TASK PROMPT: Below are records; reproduce exactly the lines from the one that has "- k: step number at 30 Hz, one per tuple" through the one that has "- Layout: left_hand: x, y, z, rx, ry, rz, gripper", ends included, and nothing more.

DATA EXTRACT:

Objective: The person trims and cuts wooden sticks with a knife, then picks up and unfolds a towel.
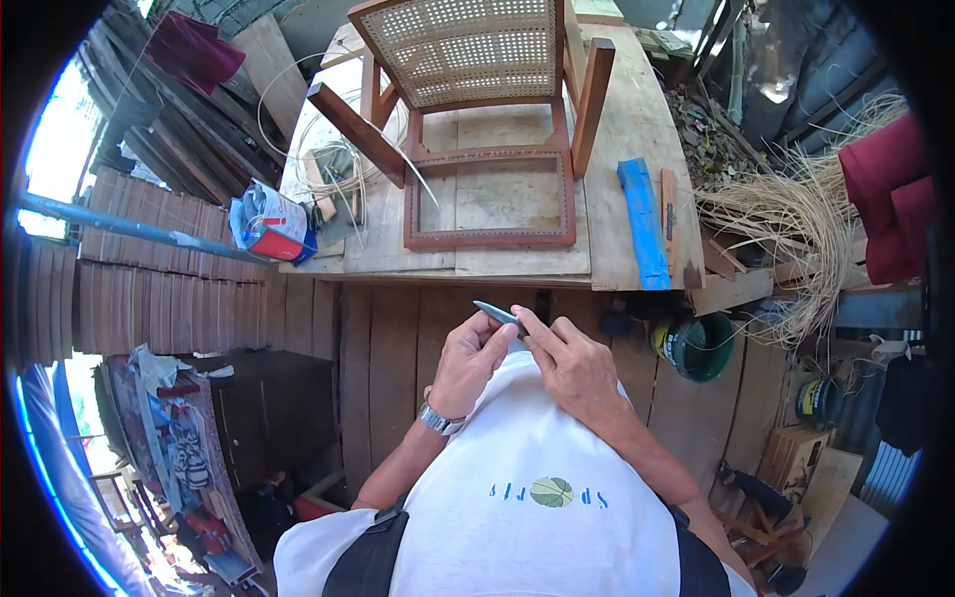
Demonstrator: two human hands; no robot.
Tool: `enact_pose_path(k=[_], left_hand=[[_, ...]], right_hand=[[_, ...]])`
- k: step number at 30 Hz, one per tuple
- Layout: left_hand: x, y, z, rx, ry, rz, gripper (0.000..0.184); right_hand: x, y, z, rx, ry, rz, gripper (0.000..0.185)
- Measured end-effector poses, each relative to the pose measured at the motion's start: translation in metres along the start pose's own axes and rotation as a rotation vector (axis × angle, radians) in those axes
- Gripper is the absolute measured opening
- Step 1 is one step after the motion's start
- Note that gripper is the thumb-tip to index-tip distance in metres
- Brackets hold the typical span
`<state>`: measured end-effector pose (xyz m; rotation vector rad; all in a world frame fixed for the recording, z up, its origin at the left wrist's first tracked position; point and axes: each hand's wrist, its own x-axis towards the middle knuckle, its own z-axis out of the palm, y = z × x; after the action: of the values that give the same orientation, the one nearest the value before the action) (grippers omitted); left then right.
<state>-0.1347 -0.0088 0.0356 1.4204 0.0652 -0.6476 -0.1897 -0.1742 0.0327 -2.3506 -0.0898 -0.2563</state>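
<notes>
In front of my white shirt, my two hands meet around a slim grey tool (496, 312) with a tapered tip pointing up and left; its exact kind is unclear. My left hand (469, 363), with a metal watch on the wrist, closes around it from the left, thumb on top. My right hand (572, 365) pinches its rear end with thumb and fingertips, hiding that part. Beyond them, a brown wooden chair frame (487, 240) lies on the worktable (527, 264). Its seat opening is bare, with small holes along the rim, and its backrest has woven cane (473, 55).
Coiled cane strands (323, 164) and a red-white-blue container (271, 227) stand at the table's left. A blue strip (645, 224) and a wooden stick (668, 219) lie right. Loose cane (796, 214) hangs beyond; a green bucket (704, 348) stands below on the right.
</notes>
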Motion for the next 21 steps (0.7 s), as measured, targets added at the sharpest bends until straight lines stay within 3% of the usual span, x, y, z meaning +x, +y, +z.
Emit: enact_pose_path(k=[8,10,12,16,18,21], left_hand=[[0.002,-0.002,0.018,0.006,0.053,0.028,0.015],[0.0,-0.008,0.014,0.058,0.079,0.037,0.017],[-0.006,-0.007,0.012,0.053,0.078,0.04,0.019],[-0.011,-0.004,0.011,-0.176,0.006,-0.08,0.021],[-0.013,-0.005,0.01,-0.21,0.017,-0.095,0.021],[-0.016,-0.008,0.008,-0.2,-0.026,-0.119,0.021]], right_hand=[[0.0,0.009,-0.013,0.019,-0.05,0.055,0.042],[0.007,0.022,-0.018,-0.037,0.096,0.159,0.041],[0.01,0.03,-0.024,0.005,0.042,0.211,0.038],[0.01,0.039,-0.013,0.369,0.014,0.219,0.036],[0.011,0.034,-0.018,0.51,-0.214,0.411,0.042],[0.012,0.039,-0.012,0.634,-0.286,0.441,0.035]])
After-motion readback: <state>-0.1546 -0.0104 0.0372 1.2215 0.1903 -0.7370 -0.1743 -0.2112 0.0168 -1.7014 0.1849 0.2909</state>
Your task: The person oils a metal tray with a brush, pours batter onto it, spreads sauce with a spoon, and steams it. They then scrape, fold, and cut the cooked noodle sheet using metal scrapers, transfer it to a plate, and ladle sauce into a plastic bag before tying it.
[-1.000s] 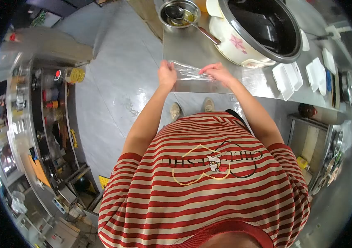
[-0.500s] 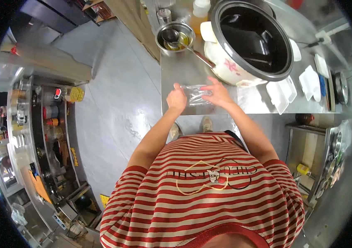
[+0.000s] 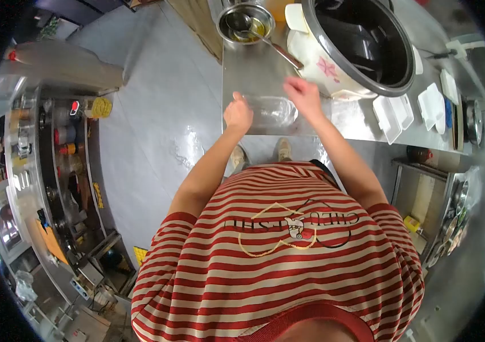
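A clear plastic bag (image 3: 274,110) is stretched out above the near edge of the steel counter. My left hand (image 3: 238,114) is closed on its left end, thumb up. My right hand (image 3: 305,98) is raised beside the bag's right end with its fingers curled in; motion blurs them, and whatever they hold is hidden. Just beyond the right hand stands a large white cooker pot (image 3: 319,71) with a flower print and a dark inside. A metal bowl (image 3: 223,35) holds yellowish liquid and a ladle (image 3: 282,54), whose handle reaches toward the pot.
White foam boxes (image 3: 389,117) lie open on the steel counter (image 3: 245,74), right of the pot, with more foam containers (image 3: 430,108) behind. At far left are shelves with bottles and a jar with yellow contents (image 3: 101,107). A lower shelf (image 3: 425,176) stands at the right.
My right hand has lifted away from the bag, its spread fingers now curled. The bag looks fuller and rounder. The view has shifted, so the counter sits higher in the picture.
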Tool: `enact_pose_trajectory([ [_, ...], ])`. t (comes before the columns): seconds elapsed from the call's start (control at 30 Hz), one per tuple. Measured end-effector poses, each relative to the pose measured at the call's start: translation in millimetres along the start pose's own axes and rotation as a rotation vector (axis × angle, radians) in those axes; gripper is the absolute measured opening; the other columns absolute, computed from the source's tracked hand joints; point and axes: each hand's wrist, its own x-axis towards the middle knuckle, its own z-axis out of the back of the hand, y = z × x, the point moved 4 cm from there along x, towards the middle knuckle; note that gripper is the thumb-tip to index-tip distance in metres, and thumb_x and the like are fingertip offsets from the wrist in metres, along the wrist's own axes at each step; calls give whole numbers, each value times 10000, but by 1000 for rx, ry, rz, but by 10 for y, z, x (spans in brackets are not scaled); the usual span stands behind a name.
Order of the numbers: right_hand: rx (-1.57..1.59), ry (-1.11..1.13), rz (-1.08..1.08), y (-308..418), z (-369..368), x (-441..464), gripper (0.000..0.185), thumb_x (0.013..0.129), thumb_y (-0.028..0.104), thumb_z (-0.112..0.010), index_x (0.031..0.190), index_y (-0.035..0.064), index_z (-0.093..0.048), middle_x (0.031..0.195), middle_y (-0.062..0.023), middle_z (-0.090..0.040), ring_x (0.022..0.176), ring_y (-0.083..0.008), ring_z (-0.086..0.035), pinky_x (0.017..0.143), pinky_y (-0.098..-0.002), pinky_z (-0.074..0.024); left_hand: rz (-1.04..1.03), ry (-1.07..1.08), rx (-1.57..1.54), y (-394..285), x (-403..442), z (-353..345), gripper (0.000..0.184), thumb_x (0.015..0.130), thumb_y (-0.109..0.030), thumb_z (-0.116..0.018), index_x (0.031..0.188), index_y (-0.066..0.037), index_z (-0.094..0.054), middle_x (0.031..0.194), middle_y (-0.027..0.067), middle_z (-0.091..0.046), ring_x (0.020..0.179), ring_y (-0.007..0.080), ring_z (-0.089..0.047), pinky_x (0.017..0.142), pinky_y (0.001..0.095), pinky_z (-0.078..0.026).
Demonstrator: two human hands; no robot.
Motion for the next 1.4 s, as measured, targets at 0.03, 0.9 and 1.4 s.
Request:
enact_pose_trajectory([
  [0.03,320,8,-139,-4,-96,69,343,735,213,-638,1010,18,-571,913,-95,-609,805,-218,-596,630,-284,-474,19,-58,-43,-16,14,20,257,819,-187,-471,916,29,-372,694,257,-567,685,416,-559,607,495,-437],
  [0.9,654,-361,557,1755,943,-764,257,854,101,-469,1068,-37,-504,842,-204,-609,717,-239,-626,599,-262,-507,245,129,-705,326,11,-130,376,757,-141,-589,1077,-1,-449,686,155,-582,452,238,-569,345,339,-440],
  [1.4,-497,-270,664,1544,1887,-1003,209,702,48,-615,907,10,-611,703,-73,-626,564,-85,-547,543,-217,-446,233,282,-763,330,54,-245,383,805,-187,-557,1132,-6,-470,623,101,-548,393,157,-508,318,272,-412],
])
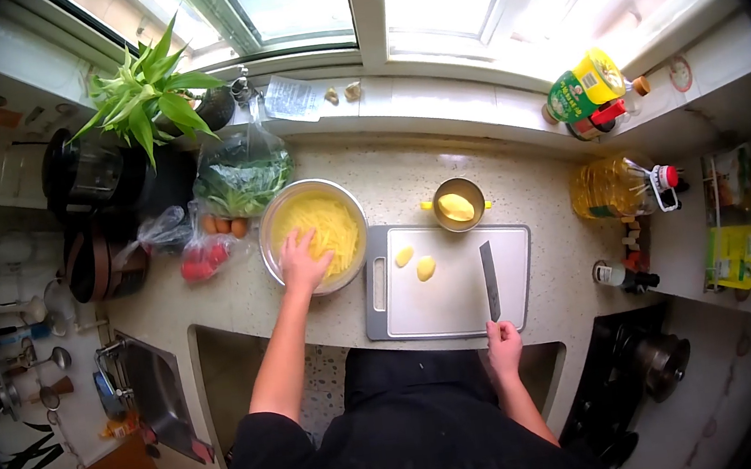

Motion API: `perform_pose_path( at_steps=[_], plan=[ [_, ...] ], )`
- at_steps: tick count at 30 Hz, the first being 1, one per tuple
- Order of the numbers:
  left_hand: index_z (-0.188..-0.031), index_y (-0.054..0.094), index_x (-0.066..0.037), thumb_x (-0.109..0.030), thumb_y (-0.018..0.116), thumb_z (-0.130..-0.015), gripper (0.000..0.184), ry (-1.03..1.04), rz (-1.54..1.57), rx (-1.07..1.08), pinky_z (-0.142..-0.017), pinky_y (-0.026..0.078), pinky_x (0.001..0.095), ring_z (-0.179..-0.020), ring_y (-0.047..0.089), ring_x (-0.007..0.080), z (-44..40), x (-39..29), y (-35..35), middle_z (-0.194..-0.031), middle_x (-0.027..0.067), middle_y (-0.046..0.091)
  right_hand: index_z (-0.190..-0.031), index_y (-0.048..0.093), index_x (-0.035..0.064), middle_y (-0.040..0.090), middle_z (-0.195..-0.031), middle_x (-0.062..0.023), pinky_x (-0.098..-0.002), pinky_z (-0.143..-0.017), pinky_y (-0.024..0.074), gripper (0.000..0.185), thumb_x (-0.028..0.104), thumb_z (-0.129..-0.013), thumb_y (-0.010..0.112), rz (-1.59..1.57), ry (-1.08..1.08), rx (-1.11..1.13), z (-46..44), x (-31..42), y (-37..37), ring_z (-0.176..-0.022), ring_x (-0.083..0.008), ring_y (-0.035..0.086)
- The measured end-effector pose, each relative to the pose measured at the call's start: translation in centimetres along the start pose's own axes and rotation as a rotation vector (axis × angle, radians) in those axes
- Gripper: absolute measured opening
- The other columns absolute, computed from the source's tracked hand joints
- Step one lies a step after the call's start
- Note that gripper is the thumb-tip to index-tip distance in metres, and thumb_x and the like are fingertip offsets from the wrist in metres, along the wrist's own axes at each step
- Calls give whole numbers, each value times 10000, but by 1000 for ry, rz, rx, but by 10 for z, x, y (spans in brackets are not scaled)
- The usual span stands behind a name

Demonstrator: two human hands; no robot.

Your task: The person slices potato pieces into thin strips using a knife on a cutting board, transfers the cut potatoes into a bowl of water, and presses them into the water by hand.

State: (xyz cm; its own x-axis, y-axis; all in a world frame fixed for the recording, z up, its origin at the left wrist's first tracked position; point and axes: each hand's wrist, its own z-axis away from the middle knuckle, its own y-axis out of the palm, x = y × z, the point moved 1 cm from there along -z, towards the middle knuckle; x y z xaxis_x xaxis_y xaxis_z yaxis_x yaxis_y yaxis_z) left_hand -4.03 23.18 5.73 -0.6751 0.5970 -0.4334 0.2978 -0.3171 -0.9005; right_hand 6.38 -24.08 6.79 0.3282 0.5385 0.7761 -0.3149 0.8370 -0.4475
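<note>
My left hand [301, 260] reaches into a metal bowl [265, 212] full of pale yellow potato strips [328, 226]. Its fingers are spread and rest on the strips. My right hand [502, 347] is closed round the handle of a kitchen knife [490, 279], whose dark blade lies over the right part of the cutting board [458, 304]. Two potato pieces [426, 269] lie on the board, left of the blade. Behind the board, a small pot [441, 219] with yellow handles holds more peeled potato.
Left of the bowl are a bag of leafy greens [243, 171], several eggs [223, 225] and a red bagged item [204, 259]. An oil jug [600, 188] and a dark bottle [623, 277] stand right. The sink [160, 393] is far left, the stove [609, 375] far right.
</note>
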Motion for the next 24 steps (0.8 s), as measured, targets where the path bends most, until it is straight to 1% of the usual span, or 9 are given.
perform_pose_path(
  at_steps=[2, 5, 8, 11, 14, 17, 20, 22, 24],
  plan=[
    [-1271, 693, -191, -307, 838, -735, 567, -19, -21, 139, -1070, 444, 489, -1301, 475, 393, 2, -6, 9, -1399, 164, 541, -868, 631, -6, 583, -667, -1, -273, -573, 439, 326, 284, -929, 769, 0, 12, -17, 3, -2, 1, -618, -75, 501],
    [-1261, 697, -220, -305, 794, -788, 491, 1, -109, 157, -1027, 474, 494, -1253, 527, 386, 1, -22, 11, -1356, 161, 592, -861, 630, -8, 584, -661, -7, -273, -576, 442, 337, 291, -921, 775, 61, 8, -17, 8, 0, 3, -618, -74, 499],
    [-1255, 697, -222, -323, 729, -857, 412, -77, 31, 339, -980, 501, 484, -1172, 584, 382, -26, -7, 8, -1306, 156, 640, -861, 630, -9, 585, -657, -12, -274, -579, 446, 345, 297, -915, 780, 85, 4, -18, 16, 12, 7, -615, -75, 501],
    [-1238, 704, -219, -313, 670, -910, 343, -153, 78, 382, -944, 517, 466, -1119, 618, 377, -40, -9, -12, -1230, 151, 681, -864, 632, -10, 596, -662, -14, -272, -584, 453, 339, 291, -918, 777, 103, 4, -13, 20, 10, 8, -618, -75, 514],
    [-1290, 677, -238, -354, 698, -887, 420, 51, -7, 143, -975, 511, 464, -1217, 580, 368, -45, 1, -15, -1331, 150, 633, -865, 633, -11, 610, -670, -14, -270, -590, 462, 333, 285, -922, 774, 74, 25, -12, 24, 13, 11, -622, -74, 529],
    [-1363, 627, -264, -414, 720, -858, 535, 112, -128, 106, -1023, 494, 473, -1299, 528, 375, -40, -6, -25, -1461, 146, 534, -864, 633, -12, 617, -672, -12, -269, -593, 468, 328, 280, -925, 771, 73, 15, -20, 24, 8, 15, -623, -72, 538],
    [-1408, 584, -309, -387, 775, -811, 632, 148, -194, 241, -1050, 482, 493, -1341, 485, 395, -40, -14, -17, -1547, 140, 433, -866, 634, -12, 618, -668, -13, -271, -591, 471, 330, 283, -926, 770, 54, 36, -16, 25, 9, 17, -620, -73, 537],
    [-1383, 599, -320, -316, 803, -784, 632, 40, -275, 347, -1021, 502, 501, -1323, 501, 405, -33, -29, -13, -1518, 142, 457, -866, 635, -13, 616, -665, -14, -273, -590, 470, 334, 287, -927, 769, 45, 31, -17, 27, 11, 19, -618, -74, 536],
    [-1368, 604, -327, -240, 814, -763, 646, -29, -290, 416, -994, 520, 501, -1305, 520, 403, -33, -34, -11, -1487, 144, 478, -867, 636, -14, 615, -664, -15, -274, -588, 468, 338, 292, -928, 767, 52, 26, -17, 29, 10, 20, -616, -74, 534]
  ],
)
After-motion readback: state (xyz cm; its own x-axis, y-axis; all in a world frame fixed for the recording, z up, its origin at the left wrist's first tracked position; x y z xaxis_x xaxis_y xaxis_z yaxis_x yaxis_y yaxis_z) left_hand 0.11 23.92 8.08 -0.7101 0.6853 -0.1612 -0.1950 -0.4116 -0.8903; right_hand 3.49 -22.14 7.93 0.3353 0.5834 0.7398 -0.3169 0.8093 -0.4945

RESPONSE AREA:
- k: step number at 30 Hz, one per tuple
- Layout: left_hand: x, y, z, rx, ry, rz, gripper (0.000..0.184); right_hand: x, y, z, rx, ry, rz, gripper (0.000..0.185)

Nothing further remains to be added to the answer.